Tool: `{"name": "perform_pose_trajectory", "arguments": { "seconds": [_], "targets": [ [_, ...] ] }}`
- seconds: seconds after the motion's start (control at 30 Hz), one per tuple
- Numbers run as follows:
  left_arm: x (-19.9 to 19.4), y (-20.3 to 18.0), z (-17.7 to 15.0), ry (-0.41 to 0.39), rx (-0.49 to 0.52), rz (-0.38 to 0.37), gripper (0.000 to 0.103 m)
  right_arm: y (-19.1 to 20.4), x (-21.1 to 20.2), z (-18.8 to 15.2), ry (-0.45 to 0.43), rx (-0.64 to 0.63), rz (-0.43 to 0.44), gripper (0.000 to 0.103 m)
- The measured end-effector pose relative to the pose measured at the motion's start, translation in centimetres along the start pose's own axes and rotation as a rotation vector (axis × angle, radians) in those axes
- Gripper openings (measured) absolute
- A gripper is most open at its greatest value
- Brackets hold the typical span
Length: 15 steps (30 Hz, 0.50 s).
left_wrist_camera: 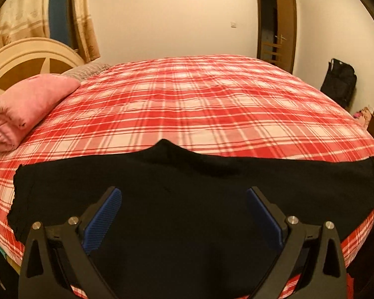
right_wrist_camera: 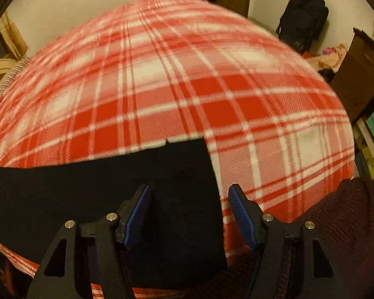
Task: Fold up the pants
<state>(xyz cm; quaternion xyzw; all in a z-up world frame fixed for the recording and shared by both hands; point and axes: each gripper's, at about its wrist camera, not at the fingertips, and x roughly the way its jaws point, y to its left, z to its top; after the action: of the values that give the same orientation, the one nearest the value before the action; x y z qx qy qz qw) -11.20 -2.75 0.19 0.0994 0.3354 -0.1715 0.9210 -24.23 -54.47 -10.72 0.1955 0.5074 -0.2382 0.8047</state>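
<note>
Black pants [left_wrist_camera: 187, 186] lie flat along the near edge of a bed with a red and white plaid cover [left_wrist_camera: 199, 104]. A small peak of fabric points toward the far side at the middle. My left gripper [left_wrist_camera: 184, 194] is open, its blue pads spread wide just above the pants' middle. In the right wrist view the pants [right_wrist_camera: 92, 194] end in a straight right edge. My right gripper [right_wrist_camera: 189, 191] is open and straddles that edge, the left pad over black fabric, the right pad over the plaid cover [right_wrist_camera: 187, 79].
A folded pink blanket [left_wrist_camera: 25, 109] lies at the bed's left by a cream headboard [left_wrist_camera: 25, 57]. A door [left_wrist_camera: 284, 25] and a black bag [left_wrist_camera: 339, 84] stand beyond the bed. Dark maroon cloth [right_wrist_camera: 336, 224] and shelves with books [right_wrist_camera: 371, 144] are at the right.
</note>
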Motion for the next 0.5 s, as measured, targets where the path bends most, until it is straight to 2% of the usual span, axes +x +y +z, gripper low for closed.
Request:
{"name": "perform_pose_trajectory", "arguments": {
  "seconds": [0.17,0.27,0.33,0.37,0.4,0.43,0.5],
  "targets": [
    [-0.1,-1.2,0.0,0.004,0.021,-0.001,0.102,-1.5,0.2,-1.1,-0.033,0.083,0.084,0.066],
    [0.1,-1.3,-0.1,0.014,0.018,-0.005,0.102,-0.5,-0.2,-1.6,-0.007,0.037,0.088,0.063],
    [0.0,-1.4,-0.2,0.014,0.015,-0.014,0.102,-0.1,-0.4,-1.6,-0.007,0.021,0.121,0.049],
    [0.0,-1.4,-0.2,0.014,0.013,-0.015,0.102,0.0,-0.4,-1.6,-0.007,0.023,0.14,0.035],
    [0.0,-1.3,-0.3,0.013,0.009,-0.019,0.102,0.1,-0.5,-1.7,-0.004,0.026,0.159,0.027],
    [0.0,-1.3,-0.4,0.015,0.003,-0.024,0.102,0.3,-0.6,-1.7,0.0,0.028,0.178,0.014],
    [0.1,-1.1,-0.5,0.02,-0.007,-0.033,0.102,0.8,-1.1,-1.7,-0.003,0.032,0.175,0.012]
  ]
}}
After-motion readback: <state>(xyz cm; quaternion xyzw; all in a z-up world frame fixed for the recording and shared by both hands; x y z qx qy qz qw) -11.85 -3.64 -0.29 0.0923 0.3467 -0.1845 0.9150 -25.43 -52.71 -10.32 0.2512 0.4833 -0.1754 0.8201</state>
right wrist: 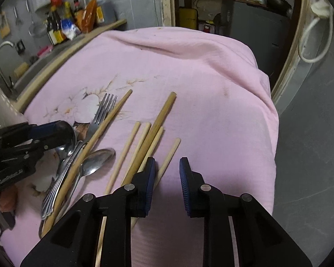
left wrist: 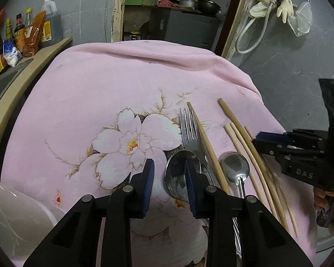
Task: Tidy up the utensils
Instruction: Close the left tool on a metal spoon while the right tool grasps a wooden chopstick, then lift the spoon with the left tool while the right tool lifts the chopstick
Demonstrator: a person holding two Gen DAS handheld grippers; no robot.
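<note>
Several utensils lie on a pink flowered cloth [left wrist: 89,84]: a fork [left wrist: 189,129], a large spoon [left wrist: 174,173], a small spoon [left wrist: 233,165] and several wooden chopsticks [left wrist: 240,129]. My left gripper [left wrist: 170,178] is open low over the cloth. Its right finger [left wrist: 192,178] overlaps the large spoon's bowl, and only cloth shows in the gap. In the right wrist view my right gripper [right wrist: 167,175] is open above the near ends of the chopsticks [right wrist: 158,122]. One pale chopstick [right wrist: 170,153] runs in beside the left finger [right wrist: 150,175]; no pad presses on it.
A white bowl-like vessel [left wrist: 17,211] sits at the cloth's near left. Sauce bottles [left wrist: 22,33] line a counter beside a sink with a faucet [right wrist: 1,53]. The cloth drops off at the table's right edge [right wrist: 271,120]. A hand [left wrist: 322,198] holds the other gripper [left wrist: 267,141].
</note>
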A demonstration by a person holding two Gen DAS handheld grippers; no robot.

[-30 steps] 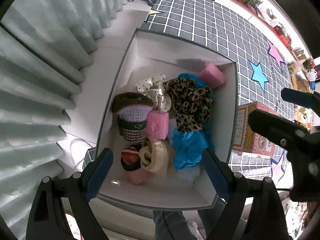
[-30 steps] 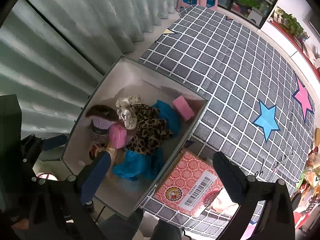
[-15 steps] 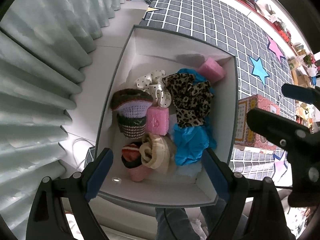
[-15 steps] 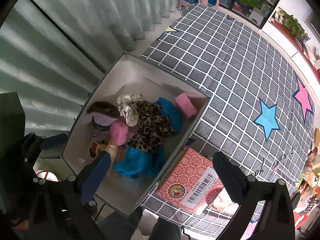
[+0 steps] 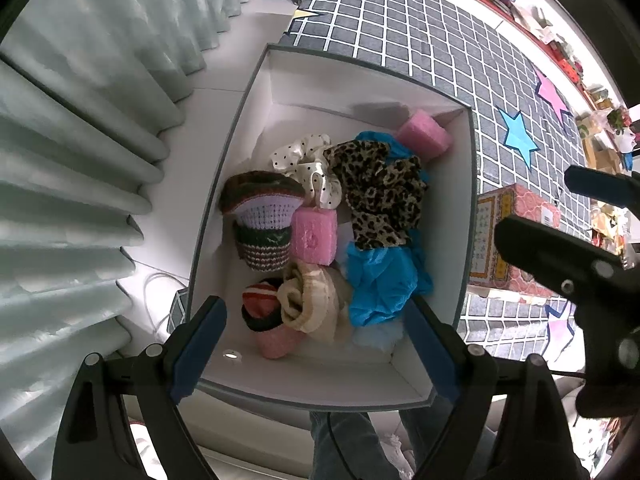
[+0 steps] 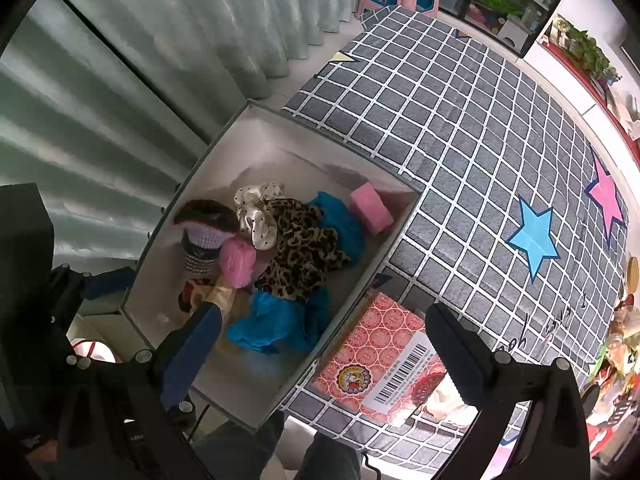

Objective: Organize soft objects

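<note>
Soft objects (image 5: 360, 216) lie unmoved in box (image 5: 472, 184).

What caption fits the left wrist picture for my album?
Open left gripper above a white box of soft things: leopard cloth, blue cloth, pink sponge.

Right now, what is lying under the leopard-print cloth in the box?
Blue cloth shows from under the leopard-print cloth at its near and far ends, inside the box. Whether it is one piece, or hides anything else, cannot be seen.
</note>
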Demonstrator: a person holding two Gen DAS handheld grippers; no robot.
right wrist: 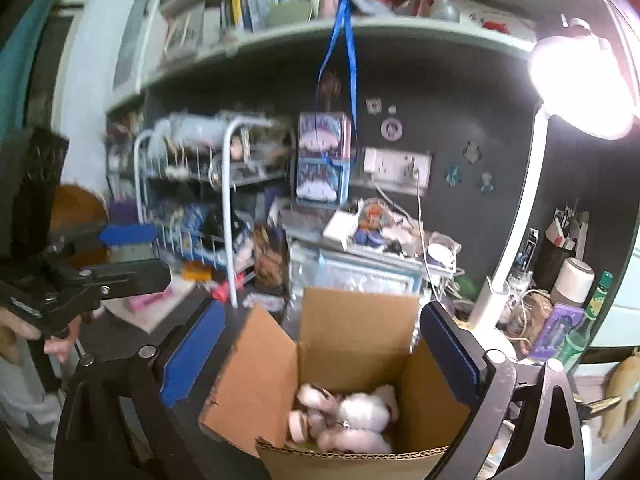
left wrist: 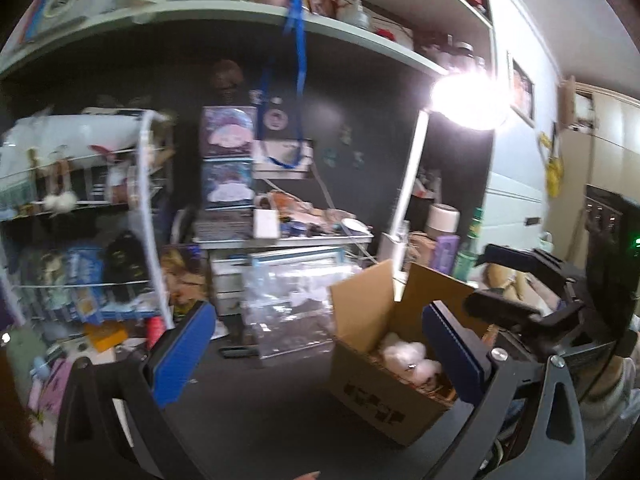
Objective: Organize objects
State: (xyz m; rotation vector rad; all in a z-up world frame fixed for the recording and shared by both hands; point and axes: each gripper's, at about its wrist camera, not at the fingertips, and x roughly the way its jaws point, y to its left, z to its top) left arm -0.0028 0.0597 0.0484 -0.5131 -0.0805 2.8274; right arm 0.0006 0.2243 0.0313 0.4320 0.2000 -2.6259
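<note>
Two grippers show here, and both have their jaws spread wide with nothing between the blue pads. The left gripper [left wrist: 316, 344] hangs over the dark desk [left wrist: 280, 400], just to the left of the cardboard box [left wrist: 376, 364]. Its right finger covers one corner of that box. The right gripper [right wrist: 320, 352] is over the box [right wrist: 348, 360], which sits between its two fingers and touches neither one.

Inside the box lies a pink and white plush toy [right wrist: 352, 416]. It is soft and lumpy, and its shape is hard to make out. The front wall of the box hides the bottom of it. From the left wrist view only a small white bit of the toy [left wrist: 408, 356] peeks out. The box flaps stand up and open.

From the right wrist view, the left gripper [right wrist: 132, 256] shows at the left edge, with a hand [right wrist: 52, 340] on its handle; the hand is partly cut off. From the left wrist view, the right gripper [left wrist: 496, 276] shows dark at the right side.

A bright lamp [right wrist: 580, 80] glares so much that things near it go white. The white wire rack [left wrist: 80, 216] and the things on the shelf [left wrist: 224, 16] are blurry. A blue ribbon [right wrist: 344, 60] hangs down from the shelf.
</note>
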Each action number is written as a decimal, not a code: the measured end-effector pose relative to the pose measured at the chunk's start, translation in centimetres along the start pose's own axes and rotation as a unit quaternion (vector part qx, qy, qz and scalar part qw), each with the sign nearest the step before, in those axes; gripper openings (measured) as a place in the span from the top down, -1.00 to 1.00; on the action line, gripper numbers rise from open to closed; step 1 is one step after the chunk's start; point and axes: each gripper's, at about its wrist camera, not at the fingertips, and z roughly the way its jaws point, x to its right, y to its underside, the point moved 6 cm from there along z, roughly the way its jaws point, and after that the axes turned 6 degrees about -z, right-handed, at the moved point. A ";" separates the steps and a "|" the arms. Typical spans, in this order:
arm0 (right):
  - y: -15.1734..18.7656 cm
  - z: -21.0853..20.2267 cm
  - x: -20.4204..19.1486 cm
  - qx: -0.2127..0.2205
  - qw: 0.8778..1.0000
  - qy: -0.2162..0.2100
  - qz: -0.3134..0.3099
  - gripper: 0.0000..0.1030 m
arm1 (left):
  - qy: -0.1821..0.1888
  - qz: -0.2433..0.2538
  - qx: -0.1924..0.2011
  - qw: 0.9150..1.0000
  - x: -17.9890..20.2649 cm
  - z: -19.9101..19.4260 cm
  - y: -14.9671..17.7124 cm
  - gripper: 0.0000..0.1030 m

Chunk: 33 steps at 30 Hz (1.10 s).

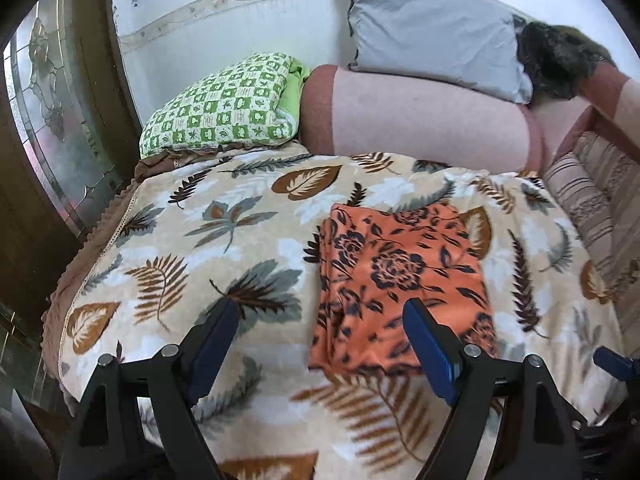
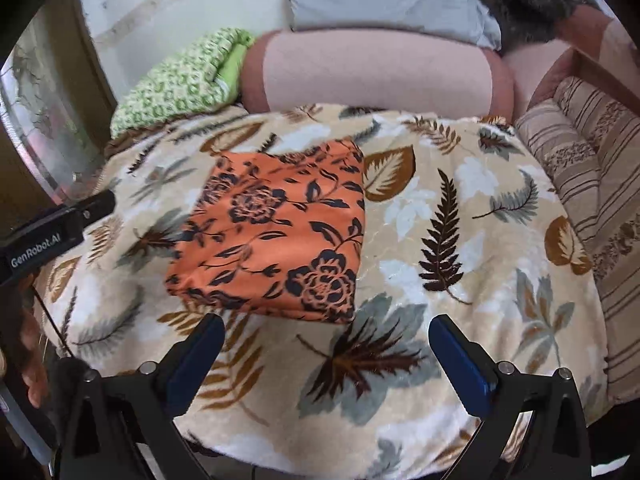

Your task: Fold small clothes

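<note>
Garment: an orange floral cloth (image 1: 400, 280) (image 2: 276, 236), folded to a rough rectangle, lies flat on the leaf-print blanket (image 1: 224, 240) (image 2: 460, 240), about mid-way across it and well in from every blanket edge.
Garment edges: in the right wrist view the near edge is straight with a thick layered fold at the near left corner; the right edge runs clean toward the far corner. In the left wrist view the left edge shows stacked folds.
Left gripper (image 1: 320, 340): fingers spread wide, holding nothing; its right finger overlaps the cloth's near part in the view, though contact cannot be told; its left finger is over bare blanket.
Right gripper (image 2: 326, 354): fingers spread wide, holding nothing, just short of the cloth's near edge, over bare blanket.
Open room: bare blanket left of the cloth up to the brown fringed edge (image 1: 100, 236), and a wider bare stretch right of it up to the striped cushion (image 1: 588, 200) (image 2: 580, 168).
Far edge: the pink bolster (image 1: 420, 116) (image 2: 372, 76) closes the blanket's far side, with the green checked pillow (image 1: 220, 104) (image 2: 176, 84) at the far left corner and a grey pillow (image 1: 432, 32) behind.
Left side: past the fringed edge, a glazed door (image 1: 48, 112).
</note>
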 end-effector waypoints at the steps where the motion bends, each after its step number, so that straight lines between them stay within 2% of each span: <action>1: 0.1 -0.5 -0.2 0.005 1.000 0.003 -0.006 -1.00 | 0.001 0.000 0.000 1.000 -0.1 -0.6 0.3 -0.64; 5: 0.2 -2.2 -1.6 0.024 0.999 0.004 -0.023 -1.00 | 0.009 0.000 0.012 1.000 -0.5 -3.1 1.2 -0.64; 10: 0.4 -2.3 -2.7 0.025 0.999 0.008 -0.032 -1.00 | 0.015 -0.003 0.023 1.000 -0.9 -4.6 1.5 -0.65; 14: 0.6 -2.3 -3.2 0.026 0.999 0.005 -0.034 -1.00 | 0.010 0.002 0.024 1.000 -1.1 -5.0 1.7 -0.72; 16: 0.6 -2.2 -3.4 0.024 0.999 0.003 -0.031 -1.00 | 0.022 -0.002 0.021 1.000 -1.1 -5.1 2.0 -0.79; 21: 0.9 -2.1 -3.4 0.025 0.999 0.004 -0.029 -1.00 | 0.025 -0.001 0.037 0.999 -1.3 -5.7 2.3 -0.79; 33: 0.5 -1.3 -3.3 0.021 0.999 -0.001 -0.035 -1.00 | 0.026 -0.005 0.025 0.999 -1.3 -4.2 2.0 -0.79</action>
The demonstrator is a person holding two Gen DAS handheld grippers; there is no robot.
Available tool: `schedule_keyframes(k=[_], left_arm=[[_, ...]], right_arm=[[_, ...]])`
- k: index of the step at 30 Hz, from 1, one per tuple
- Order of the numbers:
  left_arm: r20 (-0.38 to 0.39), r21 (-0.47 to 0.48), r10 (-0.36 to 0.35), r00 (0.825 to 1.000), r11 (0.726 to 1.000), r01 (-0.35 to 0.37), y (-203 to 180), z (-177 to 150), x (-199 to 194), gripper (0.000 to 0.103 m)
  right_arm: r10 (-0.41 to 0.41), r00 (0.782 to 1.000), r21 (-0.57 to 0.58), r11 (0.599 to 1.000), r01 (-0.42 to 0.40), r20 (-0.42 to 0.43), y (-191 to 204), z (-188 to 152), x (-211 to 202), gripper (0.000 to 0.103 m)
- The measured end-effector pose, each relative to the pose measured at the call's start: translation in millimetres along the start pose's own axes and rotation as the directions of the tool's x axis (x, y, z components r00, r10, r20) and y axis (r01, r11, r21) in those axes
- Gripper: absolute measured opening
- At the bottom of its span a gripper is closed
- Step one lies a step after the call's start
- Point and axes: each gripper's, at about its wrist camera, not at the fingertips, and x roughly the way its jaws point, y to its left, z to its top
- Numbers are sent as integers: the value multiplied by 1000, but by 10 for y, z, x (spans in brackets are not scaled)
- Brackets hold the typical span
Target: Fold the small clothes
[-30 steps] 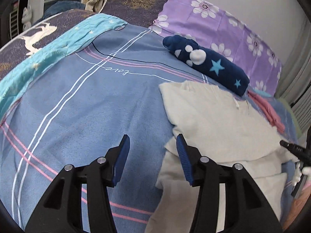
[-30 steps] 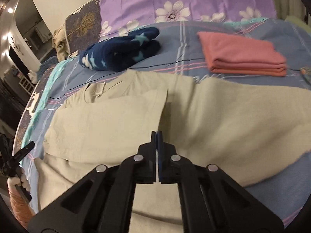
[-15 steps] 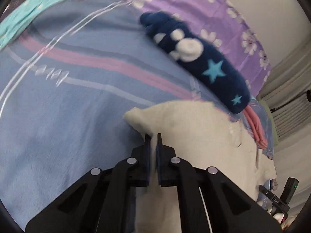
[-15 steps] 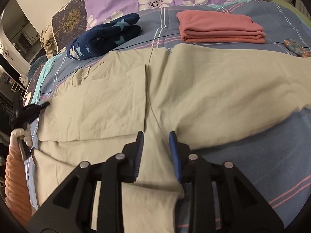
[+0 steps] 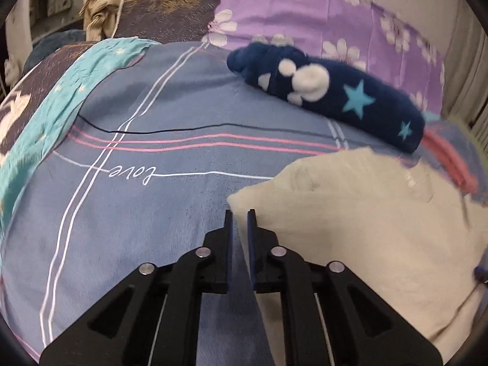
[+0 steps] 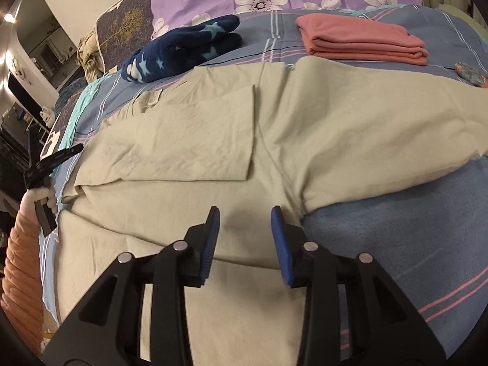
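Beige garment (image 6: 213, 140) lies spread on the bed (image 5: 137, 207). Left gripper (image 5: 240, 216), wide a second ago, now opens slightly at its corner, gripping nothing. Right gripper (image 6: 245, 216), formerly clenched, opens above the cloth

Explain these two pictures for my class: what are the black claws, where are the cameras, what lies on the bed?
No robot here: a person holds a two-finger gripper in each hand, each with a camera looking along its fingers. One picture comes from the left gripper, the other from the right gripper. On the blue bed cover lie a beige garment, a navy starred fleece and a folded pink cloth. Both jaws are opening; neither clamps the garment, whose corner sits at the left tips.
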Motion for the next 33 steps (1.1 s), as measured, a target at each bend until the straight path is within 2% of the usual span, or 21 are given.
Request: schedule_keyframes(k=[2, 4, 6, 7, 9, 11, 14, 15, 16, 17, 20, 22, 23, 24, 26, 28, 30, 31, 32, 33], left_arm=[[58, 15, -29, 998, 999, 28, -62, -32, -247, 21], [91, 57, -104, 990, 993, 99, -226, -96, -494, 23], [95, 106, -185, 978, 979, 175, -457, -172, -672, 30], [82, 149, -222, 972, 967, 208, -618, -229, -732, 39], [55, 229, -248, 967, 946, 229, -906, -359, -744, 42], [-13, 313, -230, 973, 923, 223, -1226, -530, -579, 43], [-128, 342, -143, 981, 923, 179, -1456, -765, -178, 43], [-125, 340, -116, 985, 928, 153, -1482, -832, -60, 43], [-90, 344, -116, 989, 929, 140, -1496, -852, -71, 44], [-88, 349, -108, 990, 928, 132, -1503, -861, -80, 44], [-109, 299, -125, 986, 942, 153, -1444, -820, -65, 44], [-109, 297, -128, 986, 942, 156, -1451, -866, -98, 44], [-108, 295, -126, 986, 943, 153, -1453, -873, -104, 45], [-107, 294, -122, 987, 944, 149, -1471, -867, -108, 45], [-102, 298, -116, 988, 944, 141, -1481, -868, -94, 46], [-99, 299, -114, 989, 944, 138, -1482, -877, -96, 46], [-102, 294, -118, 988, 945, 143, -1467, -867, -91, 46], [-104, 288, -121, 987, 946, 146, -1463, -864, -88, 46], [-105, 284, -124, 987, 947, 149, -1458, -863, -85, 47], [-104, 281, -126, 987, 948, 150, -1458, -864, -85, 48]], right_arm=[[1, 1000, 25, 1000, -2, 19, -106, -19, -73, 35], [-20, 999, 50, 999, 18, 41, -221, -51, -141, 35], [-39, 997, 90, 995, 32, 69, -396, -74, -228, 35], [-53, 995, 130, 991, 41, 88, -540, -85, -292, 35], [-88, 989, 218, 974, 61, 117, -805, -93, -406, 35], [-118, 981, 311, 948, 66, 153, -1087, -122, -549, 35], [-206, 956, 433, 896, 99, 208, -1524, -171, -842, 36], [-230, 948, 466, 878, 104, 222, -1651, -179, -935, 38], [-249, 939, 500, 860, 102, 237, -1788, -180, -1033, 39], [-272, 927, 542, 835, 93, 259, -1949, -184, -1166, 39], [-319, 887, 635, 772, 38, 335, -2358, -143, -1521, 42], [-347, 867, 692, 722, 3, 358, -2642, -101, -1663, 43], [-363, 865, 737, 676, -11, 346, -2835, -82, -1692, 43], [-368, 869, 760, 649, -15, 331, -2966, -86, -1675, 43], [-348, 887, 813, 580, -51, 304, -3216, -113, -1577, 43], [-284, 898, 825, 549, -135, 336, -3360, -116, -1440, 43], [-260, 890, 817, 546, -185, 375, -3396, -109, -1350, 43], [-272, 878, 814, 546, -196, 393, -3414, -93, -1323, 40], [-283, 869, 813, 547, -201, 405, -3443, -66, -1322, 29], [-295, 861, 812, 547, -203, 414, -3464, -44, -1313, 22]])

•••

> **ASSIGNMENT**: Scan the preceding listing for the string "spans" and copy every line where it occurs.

> **RESPONSE AREA**:
Each action number is written as a decimal, not a code: the measured end-effector pose relative to the pose measured at the chunk's start, translation in centimetres along the start pose's own axes and rotation as a unit quaternion (vector part qx, qy, qz and scalar part qw), each with the sign nearest the step before, in those axes; gripper openings (measured) as a place in the span from the top down, -1.00 to 1.00; on the action line, gripper numbers rise from open to closed; step 1 is one step after the chunk's start; point and axes: each gripper's, at about its wrist camera, not at the fingertips, and z roughly the way its jaws point, x to its right, y to its underside, the point moved 6 cm from there along z, roughly the way its jaws point, and after that the axes turned 6 degrees about -z, right-handed, at the moved point. A ";" separates the steps and a "|" the arms. Typical spans, in this order:
- Numbers are sent as integers: the value multiplied by 1000, but by 10 for y, z, x (spans in brackets are not scaled)

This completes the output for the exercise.